Почитатели патера Рокко, заметив перемены в его жизни и возраставшую сдержанность манер, говорили, что к старости он становится все более чужд мирскому. Его враги (ибо даже у патера Рокко были враги) не стеснялись утверждать, что перемены эти лишь к худшему, поскольку патер относится к людям того склада, смирение которых должно особенно настораживать. Самого же священника не трогали ни хула, ни похвала. Размеренность и строгость его повседневной жизни не нарушало ничего, и даже неугомонная Сплетня, как часто ни пыталась она удивить его, неизменно терпела неудачу.
Такой была жизнь патера Рокко со дня смерти племянницы до возвращения Фабио в Пизу.

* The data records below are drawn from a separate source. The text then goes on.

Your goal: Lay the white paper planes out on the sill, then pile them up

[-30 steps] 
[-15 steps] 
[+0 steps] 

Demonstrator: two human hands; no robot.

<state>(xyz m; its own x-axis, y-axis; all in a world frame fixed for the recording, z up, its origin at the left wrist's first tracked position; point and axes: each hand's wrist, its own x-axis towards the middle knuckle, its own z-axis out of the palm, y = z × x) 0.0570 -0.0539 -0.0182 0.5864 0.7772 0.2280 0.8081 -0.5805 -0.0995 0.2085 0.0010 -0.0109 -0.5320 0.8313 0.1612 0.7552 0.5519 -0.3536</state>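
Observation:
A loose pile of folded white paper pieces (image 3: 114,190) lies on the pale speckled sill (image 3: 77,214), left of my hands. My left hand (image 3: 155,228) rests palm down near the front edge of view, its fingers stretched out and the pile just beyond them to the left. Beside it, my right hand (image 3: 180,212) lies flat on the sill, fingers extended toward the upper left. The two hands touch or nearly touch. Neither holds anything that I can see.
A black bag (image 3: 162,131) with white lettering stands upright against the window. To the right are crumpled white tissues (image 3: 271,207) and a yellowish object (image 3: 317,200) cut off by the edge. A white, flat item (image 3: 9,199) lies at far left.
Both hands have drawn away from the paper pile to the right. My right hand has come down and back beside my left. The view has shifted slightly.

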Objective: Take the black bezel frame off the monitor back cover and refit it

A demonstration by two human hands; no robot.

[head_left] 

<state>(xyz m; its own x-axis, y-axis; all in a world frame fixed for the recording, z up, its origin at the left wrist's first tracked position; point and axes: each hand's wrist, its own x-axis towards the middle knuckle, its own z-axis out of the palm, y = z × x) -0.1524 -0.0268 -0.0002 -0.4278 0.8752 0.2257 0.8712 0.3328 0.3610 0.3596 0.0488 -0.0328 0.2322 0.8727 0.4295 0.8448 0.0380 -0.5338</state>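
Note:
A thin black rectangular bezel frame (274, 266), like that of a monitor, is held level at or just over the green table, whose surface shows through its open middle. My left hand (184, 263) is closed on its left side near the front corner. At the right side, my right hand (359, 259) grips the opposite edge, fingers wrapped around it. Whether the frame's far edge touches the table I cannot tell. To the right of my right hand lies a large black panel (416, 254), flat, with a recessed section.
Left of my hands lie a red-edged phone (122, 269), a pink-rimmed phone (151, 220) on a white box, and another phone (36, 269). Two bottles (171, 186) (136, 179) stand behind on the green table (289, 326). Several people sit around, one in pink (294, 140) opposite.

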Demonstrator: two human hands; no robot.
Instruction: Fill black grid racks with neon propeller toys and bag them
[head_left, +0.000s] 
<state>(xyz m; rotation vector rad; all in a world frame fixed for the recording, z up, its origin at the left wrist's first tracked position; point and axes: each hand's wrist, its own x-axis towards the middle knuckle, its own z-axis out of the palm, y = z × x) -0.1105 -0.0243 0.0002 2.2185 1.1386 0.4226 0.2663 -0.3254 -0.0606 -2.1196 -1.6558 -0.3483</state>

Разумеется, священник одним из первых явился во дворец поздравить молодого дворянина с возвращением. О чем у них шла беседа во время этой встречи, достоверно неизвестно, однако вскоре возникли подозрения, что произошла какая-то размолвка, поскольку свой визит патер Рокко не повторял. Он не жаловался на Фабио, а просто утверждал, что попытался дать молодому человеку добрый совет, однако его слова были превратно истолкованы, поэтому патер полагает, что теперь ему желательно избегать дальнейших столкновений, неприятных для обеих сторон, для чего стоит воздержаться от появления во дворце на некоторое время — впрочем, непродолжительное. На это все только изумлялись. И изумились бы еще больше, если бы их внимание не оказалось полностью поглощено предстоящим балом-маскарадом, что помешало им заметить и другое странное событие в жизни патера Рокко. Спустя несколько недель после разрыва отношений с Фабио священник возобновил прежние занятия скульптурой и отпер давно закрытые двери мастерской своего брата.